Task item
Each line in these records that contains "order" counts once. Give the number only.

Source data
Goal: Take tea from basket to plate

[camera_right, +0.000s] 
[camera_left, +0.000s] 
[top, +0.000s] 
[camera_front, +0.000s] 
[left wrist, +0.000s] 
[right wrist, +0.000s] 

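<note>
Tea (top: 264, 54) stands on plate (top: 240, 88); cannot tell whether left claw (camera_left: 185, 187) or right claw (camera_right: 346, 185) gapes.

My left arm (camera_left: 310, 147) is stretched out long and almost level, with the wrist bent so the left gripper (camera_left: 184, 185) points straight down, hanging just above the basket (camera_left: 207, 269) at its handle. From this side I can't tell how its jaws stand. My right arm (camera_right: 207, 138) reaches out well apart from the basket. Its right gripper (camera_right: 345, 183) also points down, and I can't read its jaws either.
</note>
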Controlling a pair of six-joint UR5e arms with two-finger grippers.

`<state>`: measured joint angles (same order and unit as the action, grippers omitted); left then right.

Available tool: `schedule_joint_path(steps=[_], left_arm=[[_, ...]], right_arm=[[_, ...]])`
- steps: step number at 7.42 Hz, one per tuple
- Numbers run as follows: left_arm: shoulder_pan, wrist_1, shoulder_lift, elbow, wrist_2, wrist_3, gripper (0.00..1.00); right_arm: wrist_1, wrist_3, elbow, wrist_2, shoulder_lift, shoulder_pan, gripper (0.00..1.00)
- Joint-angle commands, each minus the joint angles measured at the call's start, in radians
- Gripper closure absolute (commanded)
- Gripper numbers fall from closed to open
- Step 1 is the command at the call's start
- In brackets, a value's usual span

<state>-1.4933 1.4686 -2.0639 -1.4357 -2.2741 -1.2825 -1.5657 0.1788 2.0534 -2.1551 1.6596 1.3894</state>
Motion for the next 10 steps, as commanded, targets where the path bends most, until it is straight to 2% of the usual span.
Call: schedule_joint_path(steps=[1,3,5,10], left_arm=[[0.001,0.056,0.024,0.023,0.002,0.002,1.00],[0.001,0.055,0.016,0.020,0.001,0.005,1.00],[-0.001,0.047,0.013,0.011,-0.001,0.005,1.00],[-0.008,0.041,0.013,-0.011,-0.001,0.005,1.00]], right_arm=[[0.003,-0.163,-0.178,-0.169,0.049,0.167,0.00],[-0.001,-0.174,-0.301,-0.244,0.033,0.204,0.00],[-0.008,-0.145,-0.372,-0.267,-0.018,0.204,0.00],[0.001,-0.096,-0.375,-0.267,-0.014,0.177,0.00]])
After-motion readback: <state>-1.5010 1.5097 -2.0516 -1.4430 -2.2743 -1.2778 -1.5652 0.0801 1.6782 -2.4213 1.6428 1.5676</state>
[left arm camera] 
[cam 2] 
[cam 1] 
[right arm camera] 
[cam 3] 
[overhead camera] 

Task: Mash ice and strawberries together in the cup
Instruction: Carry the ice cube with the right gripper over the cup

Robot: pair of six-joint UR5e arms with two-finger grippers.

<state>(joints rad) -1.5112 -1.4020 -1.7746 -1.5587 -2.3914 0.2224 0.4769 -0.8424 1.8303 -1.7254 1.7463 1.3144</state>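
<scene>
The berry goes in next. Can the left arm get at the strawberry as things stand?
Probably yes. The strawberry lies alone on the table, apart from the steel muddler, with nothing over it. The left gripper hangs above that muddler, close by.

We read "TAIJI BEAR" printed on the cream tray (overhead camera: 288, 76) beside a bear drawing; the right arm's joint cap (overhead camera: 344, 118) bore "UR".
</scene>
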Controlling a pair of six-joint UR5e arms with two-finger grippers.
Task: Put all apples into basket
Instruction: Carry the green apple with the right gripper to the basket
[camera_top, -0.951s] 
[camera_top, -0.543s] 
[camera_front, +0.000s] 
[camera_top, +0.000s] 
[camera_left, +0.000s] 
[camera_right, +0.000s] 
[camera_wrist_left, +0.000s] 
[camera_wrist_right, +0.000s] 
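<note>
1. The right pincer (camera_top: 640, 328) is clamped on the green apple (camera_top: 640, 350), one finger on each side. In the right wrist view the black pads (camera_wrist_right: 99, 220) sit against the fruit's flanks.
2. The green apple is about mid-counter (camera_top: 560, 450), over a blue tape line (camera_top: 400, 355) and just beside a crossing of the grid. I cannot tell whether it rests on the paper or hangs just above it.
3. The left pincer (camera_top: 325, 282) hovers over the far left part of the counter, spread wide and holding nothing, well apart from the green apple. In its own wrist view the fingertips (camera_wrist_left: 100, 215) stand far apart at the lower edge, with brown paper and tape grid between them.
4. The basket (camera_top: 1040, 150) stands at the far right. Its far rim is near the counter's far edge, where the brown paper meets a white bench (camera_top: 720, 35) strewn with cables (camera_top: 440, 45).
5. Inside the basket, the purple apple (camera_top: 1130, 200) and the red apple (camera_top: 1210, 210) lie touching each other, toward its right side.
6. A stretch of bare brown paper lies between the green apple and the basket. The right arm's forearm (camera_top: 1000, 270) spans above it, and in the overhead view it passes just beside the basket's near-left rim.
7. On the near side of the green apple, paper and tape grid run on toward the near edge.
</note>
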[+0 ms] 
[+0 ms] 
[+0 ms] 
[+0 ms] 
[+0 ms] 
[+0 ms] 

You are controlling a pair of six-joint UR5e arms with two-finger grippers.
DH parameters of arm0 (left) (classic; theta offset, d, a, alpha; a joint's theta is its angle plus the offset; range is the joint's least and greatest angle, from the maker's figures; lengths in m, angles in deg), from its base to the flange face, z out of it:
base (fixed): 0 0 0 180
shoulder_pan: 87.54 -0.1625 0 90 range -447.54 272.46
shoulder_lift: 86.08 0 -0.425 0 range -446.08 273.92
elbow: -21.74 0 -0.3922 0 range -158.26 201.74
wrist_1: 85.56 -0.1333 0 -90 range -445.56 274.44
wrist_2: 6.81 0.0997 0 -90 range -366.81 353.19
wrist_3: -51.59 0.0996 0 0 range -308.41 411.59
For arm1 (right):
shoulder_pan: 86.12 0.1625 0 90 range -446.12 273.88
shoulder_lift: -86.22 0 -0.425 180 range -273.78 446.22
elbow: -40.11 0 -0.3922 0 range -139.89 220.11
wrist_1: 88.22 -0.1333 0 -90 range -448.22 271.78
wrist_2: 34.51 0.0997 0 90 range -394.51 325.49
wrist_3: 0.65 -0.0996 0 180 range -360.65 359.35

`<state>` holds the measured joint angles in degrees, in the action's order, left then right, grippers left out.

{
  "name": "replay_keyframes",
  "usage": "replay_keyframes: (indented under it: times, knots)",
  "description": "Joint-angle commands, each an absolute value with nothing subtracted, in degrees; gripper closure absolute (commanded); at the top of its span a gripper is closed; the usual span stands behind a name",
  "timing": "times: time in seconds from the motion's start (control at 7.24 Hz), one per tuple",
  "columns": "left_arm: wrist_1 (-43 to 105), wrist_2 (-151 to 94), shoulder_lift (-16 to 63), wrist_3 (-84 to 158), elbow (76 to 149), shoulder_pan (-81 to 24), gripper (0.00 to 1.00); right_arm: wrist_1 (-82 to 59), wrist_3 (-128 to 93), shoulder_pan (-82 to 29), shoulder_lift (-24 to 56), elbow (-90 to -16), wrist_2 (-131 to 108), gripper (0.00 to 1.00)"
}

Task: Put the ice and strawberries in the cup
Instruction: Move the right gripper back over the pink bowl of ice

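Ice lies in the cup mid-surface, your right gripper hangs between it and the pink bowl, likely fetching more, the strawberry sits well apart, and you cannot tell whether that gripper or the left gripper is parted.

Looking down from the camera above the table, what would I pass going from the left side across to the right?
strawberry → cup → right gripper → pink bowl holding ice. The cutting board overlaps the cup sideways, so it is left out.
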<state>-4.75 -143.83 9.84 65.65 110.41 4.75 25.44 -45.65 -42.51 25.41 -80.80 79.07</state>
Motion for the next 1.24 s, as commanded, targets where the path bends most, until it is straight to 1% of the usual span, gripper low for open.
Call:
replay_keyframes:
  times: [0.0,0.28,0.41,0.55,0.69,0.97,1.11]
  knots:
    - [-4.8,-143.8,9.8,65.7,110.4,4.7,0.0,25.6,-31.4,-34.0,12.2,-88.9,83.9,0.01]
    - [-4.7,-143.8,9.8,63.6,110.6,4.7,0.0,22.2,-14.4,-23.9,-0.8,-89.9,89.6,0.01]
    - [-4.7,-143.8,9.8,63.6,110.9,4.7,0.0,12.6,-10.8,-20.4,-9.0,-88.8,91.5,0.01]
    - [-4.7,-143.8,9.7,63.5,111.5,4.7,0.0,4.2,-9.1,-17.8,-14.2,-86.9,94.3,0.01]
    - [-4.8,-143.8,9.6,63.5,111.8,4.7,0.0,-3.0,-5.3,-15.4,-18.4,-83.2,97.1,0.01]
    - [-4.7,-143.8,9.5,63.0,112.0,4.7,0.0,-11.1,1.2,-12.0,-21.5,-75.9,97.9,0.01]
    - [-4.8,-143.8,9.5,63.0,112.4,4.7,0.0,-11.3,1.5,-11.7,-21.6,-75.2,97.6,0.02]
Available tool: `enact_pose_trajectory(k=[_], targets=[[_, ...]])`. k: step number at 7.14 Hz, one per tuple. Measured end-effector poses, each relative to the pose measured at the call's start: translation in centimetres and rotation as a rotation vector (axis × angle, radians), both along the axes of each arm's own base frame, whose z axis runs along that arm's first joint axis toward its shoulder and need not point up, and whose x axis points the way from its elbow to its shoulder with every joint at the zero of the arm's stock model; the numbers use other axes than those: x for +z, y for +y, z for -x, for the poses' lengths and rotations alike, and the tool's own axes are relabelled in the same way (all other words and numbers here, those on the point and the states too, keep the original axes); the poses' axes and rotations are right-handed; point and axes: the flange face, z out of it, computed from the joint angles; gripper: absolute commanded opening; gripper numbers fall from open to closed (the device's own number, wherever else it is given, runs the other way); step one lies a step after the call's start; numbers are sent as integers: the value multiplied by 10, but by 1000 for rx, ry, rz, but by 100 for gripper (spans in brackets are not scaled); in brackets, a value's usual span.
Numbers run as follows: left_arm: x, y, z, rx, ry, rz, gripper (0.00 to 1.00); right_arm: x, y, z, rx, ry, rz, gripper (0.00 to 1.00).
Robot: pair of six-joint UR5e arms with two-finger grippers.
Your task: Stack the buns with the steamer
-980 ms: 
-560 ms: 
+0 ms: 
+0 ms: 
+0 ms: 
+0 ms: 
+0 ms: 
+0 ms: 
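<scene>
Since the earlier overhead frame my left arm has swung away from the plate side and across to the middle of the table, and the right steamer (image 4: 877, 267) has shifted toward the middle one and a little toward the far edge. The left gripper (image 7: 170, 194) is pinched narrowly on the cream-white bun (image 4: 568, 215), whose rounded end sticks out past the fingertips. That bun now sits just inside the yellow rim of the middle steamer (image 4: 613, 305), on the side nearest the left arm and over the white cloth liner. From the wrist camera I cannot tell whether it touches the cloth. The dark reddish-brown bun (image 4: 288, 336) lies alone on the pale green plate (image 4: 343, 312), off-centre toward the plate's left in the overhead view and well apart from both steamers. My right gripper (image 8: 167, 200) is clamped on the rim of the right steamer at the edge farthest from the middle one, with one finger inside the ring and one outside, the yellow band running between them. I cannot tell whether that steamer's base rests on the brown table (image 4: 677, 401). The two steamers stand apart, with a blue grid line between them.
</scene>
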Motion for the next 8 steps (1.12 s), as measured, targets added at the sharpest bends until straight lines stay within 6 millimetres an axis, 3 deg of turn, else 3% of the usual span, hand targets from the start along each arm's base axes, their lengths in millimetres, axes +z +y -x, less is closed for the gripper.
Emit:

Exercise solution
2